Marco Polo (September 15, 1254 - January 8, 1324) was an Venetian merchant, writer, traveler and explorer. Even though he was not the first European to visit Medieval China, he was the first one to leave detailed chronicle of his travels.
The exact location of the birth of Marco Polo is unclear and is still subject of speculation. Most of the historians agree that he was born in the Republic of Venice and in the city of Venice itself. Some biographers claim that Marco Polo was born in the town of Korcula on the island Korcula, which was then part of the Venetian Republic.
His father Niccolo and uncle Matteo who were travelling merchants were also ambassadors of the Mongol Yuan Dynasty to the Pope. On their second journey to China they were accompanied by 17 year old Marco Polo through the Silk Road. Marco Polo returned to Europe in 1295 and joined a war between Genoa and Venice with the galley that he equipped. He was captured in naval battle between Venice and Genoa that took place on September 9, 1298 near the island of Korcula (Battle of Curzola).
During his several month long imprisonment in Genoa he dictated his travel experiences to fellow inmate Rustichello da Pisa, who wrote down these stories (and probably added some of his own) in a book called “Il Milione ” or better known as “Travels of Marco Polo”. In the era before the printing press, this book spread across Europe in an unprecedented scale. It captured the imagination of many Europeans and was recognized to be the most important description of world beyond Europe at that time. The book allowed Europeans to better understand Middle East, India, China and Japan, and inspired many future explorers including Christopher Columbus and Ferdinand Magellan.
Niccolo, Matteo and Marco Polo embarked on a journey in 1271 from Venice. They travelled inward, crossing Anatolia and Armenia. Then they went down to the river Tigris, probably touching Mosul and Baghdad. They came to the port of Hormuz in the Persian gulf and through Persia and Khorasan, reached Balkh and Badakhshan. In forty days, they passed the Pamir Mountains and went down to the Tarim Basin. Through the Gobi desert they came to the borders of Cathay, in Tangut, the westernmost province of China. Then they continued along the northern part of the loop of the Yellow River, eventually coming to Khanbaliq ( modern-day Beijing), after a journey that lasted three and a half years. In Cathay, Marco won the favor of Kublai Khan, became adviser and later ambassador. 17 years after the departure, Marco Polo returned to Venice.
After the publication of Marco Polo's travelogue, people criticised, blamed and ridiculed him and his book insisting that it is a series of false and fraudulent stories. Even on his deathbed, the priest who was present to perform anointing urged him to save his soul, and confess that at least part of the content was not true, but Marco refused and replied to him "I did not tell half of what I saw, for I knew I would not be believed."

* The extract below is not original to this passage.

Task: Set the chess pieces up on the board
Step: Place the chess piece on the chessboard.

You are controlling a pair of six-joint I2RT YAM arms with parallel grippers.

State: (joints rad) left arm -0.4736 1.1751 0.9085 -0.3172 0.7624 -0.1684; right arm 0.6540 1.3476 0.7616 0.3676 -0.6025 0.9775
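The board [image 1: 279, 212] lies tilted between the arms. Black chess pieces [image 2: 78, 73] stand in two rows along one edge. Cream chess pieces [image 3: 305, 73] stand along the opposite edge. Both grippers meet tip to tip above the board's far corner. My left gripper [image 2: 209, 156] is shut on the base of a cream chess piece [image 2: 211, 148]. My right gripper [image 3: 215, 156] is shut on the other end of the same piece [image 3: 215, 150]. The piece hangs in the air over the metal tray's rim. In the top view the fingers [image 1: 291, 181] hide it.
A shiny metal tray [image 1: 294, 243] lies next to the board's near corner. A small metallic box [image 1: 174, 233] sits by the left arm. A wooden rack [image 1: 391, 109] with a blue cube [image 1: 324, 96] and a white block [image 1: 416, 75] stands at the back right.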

Whether Marco Polo visited China or not has attracted significant controversy. Most modern historians believe Marco Polo did visit China, because many of the detailed descriptions of the life in the Far East, such as banknotes (paper money), the Grand Canal , the Mongolian army , coal, wine production, asbestos, description of tiger, complex organization of royal postal system. His mention of “Zipang”, which is Chinese name for Japan, is the first mention of this country in Western literature. Marco Polo through his stories introduced to Europeans many things from China: ice cream, pizza, pasta, eyeglasses, harmonica, kite, juggling stick.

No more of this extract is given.